Final Jeopardy! clue: Systemically Important Financial Institution is an official status known more informally by these 4 words

(correct response beneath the contestants)

Today’s contestants:

Margie Eulner Ott, a consultant & ride share driver from Bethesda, Maryland
Eric Felkey, a kitchen manger from Columbus, OH
Seth Wilson, a PhD candidate from Chicago, Illinois (12-day total: $265,002)

Click/Tap Here for Correct Response

What is “too big to fail”?


Results will go up on the main page late afternoon, with full stats early evening. They will be seen in the comments section at the bottom of the main page.


After the recent global financial crisis internationally, regulators in the global financial system have taken steps to ensure that these Systematically Important Financial Institutions do not fail, or if they do, limiting the adverse effects of its failure (hence, the “too big to fail”).

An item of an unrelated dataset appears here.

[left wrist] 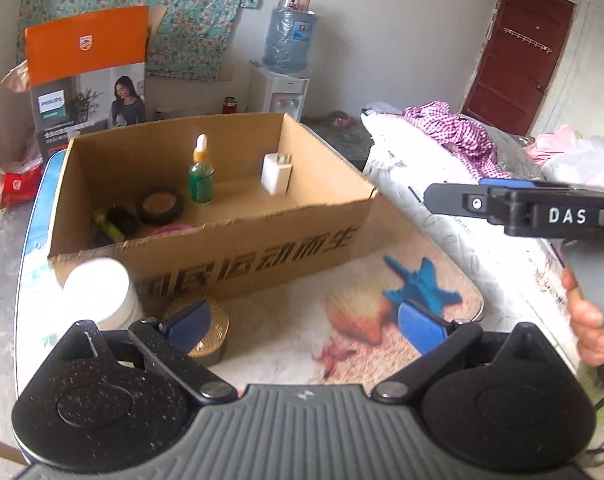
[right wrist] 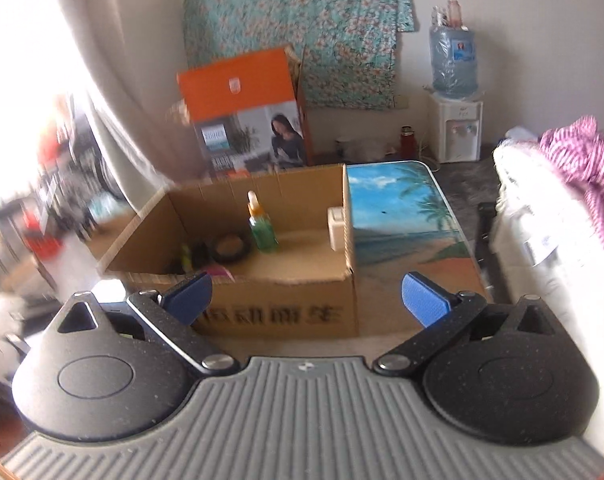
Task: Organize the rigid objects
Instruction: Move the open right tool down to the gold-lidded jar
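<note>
Rigid objects wait by the cardboard box [left wrist: 206, 240], both grippers empty.
Left wrist: left gripper [left wrist: 302, 326] spread wide; white jar [left wrist: 100, 292] and gold tin [left wrist: 206, 332] just before the box, stiff, probably light and slippery; grip their sides. Right wrist: right gripper [right wrist: 306, 300] wide, dropper bottle [right wrist: 262, 228] inside the box.
</note>
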`<act>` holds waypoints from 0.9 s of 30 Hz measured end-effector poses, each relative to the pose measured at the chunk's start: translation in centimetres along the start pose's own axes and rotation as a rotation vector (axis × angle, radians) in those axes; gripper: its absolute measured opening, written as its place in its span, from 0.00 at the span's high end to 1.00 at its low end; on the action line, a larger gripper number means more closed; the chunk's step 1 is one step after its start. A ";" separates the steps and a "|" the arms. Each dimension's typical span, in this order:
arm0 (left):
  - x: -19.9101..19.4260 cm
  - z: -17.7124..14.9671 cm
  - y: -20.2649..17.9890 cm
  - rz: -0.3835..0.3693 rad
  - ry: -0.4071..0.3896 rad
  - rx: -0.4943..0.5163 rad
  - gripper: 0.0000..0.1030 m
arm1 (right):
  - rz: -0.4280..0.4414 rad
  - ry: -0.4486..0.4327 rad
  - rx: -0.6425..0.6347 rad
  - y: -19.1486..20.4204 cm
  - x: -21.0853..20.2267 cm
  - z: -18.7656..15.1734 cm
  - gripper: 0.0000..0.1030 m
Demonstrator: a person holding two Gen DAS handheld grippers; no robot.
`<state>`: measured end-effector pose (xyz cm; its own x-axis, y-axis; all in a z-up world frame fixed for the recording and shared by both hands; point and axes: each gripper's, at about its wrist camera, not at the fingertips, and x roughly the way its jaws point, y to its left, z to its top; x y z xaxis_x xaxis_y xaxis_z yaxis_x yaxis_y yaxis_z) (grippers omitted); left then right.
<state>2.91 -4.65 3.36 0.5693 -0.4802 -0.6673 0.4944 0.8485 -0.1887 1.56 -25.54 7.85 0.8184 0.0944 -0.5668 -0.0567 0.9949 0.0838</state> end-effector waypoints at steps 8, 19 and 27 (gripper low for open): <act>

The United States has 8 Globally Systematically Important Banks: Bank of America, Bank of New York Mellon, Citigroup, Goldman Sachs, JP Morgan Chase, Morgan Stanley, State Street, and Wells Fargo.

Canada’s seven largest banks (Bank of Montreal, Bank of Nova Scotia, Canadian Imperial Bank of Commerce, National Bank of Canada, Royal Bank of Canada, Toronto-Dominion Bank, and Desjardins Group) are designated Domestic Systematically Important Banks.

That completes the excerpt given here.